*Dataset content*:
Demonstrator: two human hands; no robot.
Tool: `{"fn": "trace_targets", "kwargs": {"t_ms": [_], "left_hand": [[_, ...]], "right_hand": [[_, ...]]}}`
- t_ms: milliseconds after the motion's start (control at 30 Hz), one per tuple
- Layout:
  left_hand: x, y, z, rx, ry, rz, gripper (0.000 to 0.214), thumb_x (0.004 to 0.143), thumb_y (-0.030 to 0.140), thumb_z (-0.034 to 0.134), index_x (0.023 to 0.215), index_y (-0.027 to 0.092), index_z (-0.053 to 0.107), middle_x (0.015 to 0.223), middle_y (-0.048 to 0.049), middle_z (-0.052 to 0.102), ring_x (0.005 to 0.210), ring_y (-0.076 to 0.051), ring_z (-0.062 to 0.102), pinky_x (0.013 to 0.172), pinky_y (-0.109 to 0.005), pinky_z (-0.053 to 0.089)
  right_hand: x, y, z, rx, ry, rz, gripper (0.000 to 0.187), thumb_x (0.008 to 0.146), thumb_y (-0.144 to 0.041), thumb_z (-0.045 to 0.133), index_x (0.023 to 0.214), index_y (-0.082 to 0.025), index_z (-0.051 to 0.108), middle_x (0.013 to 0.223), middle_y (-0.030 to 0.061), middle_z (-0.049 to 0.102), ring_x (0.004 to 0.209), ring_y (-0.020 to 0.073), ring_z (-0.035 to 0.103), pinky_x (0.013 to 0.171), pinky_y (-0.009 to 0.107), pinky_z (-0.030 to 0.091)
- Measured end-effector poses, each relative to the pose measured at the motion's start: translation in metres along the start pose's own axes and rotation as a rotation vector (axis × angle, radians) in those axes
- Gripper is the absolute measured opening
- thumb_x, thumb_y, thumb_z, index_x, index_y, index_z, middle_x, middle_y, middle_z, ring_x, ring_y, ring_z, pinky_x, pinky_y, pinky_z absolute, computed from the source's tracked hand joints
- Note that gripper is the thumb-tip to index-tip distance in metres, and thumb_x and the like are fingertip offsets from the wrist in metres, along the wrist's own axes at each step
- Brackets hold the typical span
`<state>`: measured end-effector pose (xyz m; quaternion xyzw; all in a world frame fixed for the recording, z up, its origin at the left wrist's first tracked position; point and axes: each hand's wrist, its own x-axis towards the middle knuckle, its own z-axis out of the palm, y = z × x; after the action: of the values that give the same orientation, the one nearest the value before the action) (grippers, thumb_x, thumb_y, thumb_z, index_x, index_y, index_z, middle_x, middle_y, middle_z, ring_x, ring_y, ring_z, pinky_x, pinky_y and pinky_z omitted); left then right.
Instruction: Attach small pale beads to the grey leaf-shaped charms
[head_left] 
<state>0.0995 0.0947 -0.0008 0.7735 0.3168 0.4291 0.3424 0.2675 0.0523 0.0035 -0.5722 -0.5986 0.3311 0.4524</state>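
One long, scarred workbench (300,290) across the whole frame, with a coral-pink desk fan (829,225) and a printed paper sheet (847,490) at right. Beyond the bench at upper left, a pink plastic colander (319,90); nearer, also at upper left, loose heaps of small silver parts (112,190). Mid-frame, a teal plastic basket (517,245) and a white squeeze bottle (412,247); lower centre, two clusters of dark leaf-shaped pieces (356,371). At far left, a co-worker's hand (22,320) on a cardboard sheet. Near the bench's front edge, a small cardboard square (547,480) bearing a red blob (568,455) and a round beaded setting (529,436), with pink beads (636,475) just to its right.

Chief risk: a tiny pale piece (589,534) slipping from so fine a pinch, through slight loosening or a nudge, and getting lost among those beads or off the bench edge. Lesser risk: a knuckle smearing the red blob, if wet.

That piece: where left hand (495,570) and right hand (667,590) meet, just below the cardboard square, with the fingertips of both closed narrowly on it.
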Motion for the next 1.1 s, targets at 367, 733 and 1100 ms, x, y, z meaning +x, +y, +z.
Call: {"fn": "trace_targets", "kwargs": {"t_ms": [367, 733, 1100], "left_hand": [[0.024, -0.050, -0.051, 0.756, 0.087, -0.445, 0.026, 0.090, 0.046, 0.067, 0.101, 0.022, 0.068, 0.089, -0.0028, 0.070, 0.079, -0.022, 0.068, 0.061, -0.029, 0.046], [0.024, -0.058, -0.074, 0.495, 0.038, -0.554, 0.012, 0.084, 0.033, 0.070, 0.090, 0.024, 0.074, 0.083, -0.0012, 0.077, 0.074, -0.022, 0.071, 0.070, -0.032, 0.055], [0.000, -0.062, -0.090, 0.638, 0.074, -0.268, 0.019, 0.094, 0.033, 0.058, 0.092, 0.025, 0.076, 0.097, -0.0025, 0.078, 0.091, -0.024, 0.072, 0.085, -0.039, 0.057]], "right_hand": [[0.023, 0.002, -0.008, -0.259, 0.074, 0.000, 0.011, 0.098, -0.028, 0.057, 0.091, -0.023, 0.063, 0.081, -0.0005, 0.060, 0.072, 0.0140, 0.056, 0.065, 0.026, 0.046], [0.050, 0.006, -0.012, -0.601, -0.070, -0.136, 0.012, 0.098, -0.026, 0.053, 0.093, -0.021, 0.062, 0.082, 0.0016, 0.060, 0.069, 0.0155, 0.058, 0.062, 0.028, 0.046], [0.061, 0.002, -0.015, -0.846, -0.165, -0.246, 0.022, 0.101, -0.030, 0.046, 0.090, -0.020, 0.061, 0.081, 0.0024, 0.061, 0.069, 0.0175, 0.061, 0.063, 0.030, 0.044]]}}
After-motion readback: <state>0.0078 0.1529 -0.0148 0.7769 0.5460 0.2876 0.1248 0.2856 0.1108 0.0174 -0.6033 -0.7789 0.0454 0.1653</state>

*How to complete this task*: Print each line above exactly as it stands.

*Written response*:
Demonstrator: two human hands; no robot.
Tool: `{"fn": "trace_targets", "kwargs": {"t_ms": [_], "left_hand": [[_, ...]], "right_hand": [[_, ...]]}}`
- t_ms: milliseconds after the motion's start (control at 30 Hz), one per tuple
- Layout:
  left_hand: x, y, z, rx, ry, rz, gripper (0.000 to 0.214), thumb_x (0.004 to 0.143), thumb_y (-0.030 to 0.140), thumb_z (-0.034 to 0.134), index_x (0.023 to 0.215), index_y (-0.027 to 0.092), index_z (-0.053 to 0.107), middle_x (0.015 to 0.223), middle_y (-0.048 to 0.049), middle_z (-0.052 to 0.102), ring_x (0.005 to 0.210), ring_y (-0.076 to 0.051), ring_z (-0.062 to 0.102), pinky_x (0.013 to 0.172), pinky_y (-0.109 to 0.005), pinky_z (-0.053 to 0.089)
  right_hand: x, y, z, rx, ry, rz, gripper (0.000 to 0.187), thumb_x (0.008 to 0.146), thumb_y (-0.144 to 0.041), thumb_z (-0.045 to 0.133), index_x (0.023 to 0.214), index_y (-0.082 to 0.025), index_z (-0.051 to 0.108), middle_x (0.013 to 0.223), middle_y (-0.030 to 0.061), middle_z (-0.049 to 0.102), ring_x (0.004 to 0.209), ring_y (-0.020 to 0.073), ring_z (-0.035 to 0.103), pinky_x (0.013 to 0.171), pinky_y (-0.009 to 0.107), pinky_z (-0.030 to 0.091)
- Measured end-effector poses, each relative to the pose measured at the motion's start: translation in metres along the start pose's own axes and rotation as a rotation vector (axis × angle, radians) in those axes
- Gripper is the absolute measured opening
- thumb_x, thumb_y, thumb_z, index_x, index_y, index_z, middle_x, middle_y, middle_z, ring_x, ring_y, ring_z, pinky_x, pinky_y, pinky_z absolute, computed from the source's tracked hand joints
- Note that gripper is the thumb-tip to index-tip distance in metres, and thumb_x and the like are fingertip offsets from the wrist in metres, along the wrist's own axes at each step
- Brackets hold the typical span
`<state>`: measured end-effector pose (xyz m; quaternion xyzw; all in a world frame fixed for the recording, z up, its origin at the left wrist's first tracked position; point and axes: each hand's wrist, its own x-axis towards the middle knuckle, its own z-axis out of the palm, y = z × x; after the action: of the values that give the same orientation, the one nearest the value before the action) (grippers, thumb_x, thumb_y, thumb_z, index_x, index_y, index_z, middle_x, middle_y, middle_z, ring_x, ring_y, ring_z, pinky_x, pinky_y and pinky_z omitted); left then right.
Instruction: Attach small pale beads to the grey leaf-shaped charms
[head_left] 
<state>0.0995 0.0947 -0.0008 0.7735 0.3168 0.4291 0.3424 0.2675 0.0523 0.0035 -0.5722 -0.5986 0.3311 0.4524</state>
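One long, scarred workbench (300,290) across the whole frame, with a coral-pink desk fan (829,225) and a printed paper sheet (847,490) at right. Beyond the bench at upper left, a pink plastic colander (319,90); nearer, also at upper left, loose heaps of small silver parts (112,190). Mid-frame, a teal plastic basket (517,245) and a white squeeze bottle (412,247); lower centre, two clusters of dark leaf-shaped pieces (356,371). At far left, a co-worker's hand (22,320) on a cardboard sheet. Near the bench's front edge, a small cardboard square (547,480) bearing a red blob (568,455) and a round beaded setting (529,436), with pink beads (636,475) just to its right.

Chief risk: a tiny pale piece (589,534) slipping from so fine a pinch, through slight loosening or a nudge, and getting lost among those beads or off the bench edge. Lesser risk: a knuckle smearing the red blob, if wet.

That piece: where left hand (495,570) and right hand (667,590) meet, just below the cardboard square, with the fingertips of both closed narrowly on it.
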Motion for the next 1.1 s, targets at 367, 733 and 1100 ms, x, y, z meaning +x, +y, +z.
Call: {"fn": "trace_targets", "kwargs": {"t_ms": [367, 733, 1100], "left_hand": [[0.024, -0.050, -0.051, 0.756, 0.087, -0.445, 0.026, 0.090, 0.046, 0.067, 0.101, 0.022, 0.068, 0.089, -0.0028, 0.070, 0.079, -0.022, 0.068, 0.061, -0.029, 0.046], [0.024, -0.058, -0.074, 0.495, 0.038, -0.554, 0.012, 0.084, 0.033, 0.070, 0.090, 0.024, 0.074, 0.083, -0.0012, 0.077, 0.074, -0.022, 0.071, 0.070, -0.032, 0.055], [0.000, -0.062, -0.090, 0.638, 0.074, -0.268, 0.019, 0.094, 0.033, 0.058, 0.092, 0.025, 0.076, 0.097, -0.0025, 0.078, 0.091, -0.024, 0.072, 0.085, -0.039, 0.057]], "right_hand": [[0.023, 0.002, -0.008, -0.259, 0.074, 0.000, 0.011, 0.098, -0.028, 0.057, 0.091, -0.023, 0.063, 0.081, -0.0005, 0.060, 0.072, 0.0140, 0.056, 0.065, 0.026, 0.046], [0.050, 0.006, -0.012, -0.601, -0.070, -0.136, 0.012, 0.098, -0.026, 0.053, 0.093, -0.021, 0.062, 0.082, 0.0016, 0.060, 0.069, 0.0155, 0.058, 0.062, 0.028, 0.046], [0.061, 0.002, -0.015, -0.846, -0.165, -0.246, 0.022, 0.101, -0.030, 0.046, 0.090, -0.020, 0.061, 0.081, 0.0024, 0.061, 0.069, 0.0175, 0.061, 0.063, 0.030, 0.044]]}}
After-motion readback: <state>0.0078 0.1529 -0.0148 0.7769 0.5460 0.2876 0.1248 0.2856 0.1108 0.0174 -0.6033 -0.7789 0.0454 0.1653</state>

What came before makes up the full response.